## ParthKohli 3 years ago OpenStudy in real life problem: A user has 9 letters and then 2 numbers in his/her username. If you know that the first letter is 's' and the last number is '3', then how many combinations are possible for the name? Assume that all letters are small.

1. ParthKohli

Hint: the first and last are fixed values.

2. ParthKohli

The solution would be posted in a while.

3. slaaibak

9 * 26^8 * 10

4. ParthKohli

How did you get the answer? explain my friends

5. maheshmeghwal9

satellite73 but don't know combination

6. AravindG

26^8 *10

7. AravindG

@ParthKohli why did u post the answer so fast ??

8. slaaibak

You are forgetting there are 9 possible arrangements.

9. ParthKohli

lol but satellite73 is correct =))

10. AravindG

i waas going to xplain?

11. ParthKohli

9 possible rearrangements?

12. ParthKohli

Dw lol this was an easy problem.. I'll post a much more difficult one after this

13. AravindG

@ParthKohli bt pls post the soln only after sufficient time

14. ParthKohli

I have deleted it.

15. kropot72

25P8 * 10 = 25 * 24 * 23 * 22 * 21 * 20 * 19 * 18 * 10

16. AravindG

nah ..nw evryone have read it :(

17. ParthKohli

No wait... letters can repeat.. I didn't say they can't

18. slaaibak

# x x x x x x x x is not the same as x # x x x x x x x

19. ParthKohli

And then 2 numbers.
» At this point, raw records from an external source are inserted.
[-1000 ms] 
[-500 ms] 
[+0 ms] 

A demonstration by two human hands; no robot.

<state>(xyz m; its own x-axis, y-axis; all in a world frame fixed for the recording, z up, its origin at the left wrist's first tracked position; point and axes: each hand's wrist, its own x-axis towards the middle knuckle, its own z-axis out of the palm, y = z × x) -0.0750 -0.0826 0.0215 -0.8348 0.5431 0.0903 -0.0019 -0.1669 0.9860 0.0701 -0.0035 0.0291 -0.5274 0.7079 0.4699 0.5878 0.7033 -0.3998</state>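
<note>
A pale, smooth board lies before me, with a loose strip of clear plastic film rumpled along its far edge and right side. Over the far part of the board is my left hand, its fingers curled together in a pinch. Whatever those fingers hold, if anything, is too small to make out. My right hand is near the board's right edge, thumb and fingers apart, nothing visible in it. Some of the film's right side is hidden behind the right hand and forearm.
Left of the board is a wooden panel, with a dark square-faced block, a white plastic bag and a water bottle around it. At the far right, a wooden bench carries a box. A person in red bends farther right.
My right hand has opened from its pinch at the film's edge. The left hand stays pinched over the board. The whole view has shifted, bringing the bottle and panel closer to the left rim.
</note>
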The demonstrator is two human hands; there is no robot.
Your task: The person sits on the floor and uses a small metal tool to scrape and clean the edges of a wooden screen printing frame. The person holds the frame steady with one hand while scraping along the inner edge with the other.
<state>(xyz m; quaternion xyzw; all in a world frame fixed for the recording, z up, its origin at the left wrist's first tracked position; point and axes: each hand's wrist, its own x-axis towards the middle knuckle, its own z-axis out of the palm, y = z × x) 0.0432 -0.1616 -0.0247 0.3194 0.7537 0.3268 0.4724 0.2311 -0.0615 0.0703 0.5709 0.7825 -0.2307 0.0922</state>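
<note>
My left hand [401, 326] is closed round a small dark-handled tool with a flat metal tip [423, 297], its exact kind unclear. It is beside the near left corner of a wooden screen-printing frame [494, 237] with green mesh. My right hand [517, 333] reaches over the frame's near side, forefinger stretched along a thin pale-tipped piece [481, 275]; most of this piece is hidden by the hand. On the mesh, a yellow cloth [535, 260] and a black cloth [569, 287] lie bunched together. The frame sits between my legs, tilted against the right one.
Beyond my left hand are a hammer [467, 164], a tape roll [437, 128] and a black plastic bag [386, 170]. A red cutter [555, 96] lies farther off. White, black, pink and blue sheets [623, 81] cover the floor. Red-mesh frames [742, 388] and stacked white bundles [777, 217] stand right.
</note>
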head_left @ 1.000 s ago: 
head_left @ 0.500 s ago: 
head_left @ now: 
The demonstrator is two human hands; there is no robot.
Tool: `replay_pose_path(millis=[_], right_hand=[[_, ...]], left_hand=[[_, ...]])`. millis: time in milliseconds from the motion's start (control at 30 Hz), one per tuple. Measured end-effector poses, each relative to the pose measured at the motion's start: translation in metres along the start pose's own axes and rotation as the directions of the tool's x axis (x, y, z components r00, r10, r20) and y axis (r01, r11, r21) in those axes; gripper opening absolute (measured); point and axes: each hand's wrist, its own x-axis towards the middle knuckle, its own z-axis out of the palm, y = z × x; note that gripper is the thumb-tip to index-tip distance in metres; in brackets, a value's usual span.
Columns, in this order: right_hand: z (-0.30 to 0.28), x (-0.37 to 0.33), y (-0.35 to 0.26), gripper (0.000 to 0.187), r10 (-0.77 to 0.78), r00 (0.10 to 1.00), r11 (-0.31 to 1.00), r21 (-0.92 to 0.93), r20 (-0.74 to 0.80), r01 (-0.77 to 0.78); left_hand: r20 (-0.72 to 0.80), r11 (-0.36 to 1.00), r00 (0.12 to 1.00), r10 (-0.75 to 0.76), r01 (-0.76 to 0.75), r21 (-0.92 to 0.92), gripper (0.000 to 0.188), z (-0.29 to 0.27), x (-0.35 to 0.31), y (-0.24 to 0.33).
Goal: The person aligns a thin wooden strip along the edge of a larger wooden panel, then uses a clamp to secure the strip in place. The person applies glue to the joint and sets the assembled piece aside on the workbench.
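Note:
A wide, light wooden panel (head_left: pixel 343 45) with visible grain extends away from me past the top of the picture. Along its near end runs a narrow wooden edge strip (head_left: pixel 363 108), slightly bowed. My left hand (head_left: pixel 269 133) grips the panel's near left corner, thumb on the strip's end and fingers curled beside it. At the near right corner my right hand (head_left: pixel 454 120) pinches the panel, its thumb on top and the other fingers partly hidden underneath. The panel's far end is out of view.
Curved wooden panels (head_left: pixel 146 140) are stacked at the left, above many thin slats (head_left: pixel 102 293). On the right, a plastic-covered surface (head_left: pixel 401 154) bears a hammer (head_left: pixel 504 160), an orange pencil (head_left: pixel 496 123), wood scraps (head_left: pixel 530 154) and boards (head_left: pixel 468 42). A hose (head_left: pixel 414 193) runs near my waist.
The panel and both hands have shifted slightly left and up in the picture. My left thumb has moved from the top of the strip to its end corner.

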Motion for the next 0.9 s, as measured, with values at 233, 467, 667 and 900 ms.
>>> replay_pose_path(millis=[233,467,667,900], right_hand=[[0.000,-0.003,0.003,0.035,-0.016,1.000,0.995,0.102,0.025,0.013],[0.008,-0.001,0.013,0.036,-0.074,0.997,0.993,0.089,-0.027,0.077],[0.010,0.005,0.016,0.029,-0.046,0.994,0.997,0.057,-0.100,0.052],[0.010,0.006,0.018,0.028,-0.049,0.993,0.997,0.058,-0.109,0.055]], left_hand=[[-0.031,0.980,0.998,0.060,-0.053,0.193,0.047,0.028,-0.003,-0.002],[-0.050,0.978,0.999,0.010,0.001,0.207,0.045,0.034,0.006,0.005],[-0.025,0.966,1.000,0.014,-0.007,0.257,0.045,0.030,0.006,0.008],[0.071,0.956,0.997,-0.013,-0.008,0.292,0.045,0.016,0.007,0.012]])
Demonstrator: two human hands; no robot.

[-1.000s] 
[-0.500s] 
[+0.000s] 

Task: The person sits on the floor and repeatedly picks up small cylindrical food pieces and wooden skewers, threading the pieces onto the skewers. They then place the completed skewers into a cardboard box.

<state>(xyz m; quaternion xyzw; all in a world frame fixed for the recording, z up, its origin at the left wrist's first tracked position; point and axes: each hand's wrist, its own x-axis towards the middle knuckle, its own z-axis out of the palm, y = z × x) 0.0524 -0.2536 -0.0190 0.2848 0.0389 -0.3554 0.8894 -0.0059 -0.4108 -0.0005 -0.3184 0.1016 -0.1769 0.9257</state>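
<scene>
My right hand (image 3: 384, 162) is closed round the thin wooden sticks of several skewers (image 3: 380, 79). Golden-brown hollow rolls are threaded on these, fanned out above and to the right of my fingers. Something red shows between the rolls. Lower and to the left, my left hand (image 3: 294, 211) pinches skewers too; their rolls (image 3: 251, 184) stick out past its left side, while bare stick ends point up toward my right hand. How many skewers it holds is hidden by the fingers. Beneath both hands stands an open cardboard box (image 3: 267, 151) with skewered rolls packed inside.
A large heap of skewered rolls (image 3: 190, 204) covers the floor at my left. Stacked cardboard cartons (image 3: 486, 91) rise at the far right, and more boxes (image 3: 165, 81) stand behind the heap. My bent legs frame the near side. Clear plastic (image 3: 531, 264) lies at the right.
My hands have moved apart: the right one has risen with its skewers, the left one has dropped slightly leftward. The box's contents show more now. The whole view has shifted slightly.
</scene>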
I guess I framed the problem wrong.

20. ParthKohli

It's like s x x x x x x x x # 3

21. ParthKohli

I had taken satellite as an example, I'm sorry I framed it wrong though

22. slaaibak

oh... yeah you should state clearly that the numbers appear at the end, that was a bit ambiguous.. if the numbers should be in the last two spots, its 26^8 * 10, yes.

23. ParthKohli

Sorry for that sir.

24. Callisto

number of English alphbet = 26 number of number = 10 The first and the last one is fixed that is s _ _ _ _ _ _ _ 3 Where _ can be a letter or a number Case one: the number is the second one, that is s (number) (letter)x6 3 Number of combinations = 1 times 10 times 26^6 times 1 = 10 x 26^6 Case two, the number is the third one, that is s (letter) (number) (letter)x5 3 = 1 times 26 times 10 times 26^5 times1 = 10 x 26^6 ... Case seven, the number is the 8th one, that is s (letter)x6 (number) 3 = 1 times 26^6 times 10 times 1 = 26^6 times 1 Add all the cases, P required = 7 x 10 x 26^6 This must be wrong... I hardly solve a probability/combination question correctly

25. ParthKohli

@Callisto can you give a medal to slaibak?

26. AravindG

i will :)

27. ParthKohli

Thanks :)

28. Callisto

You can give the medal to slaibak :)

29. AravindG

ya @Callisto is going to give me :P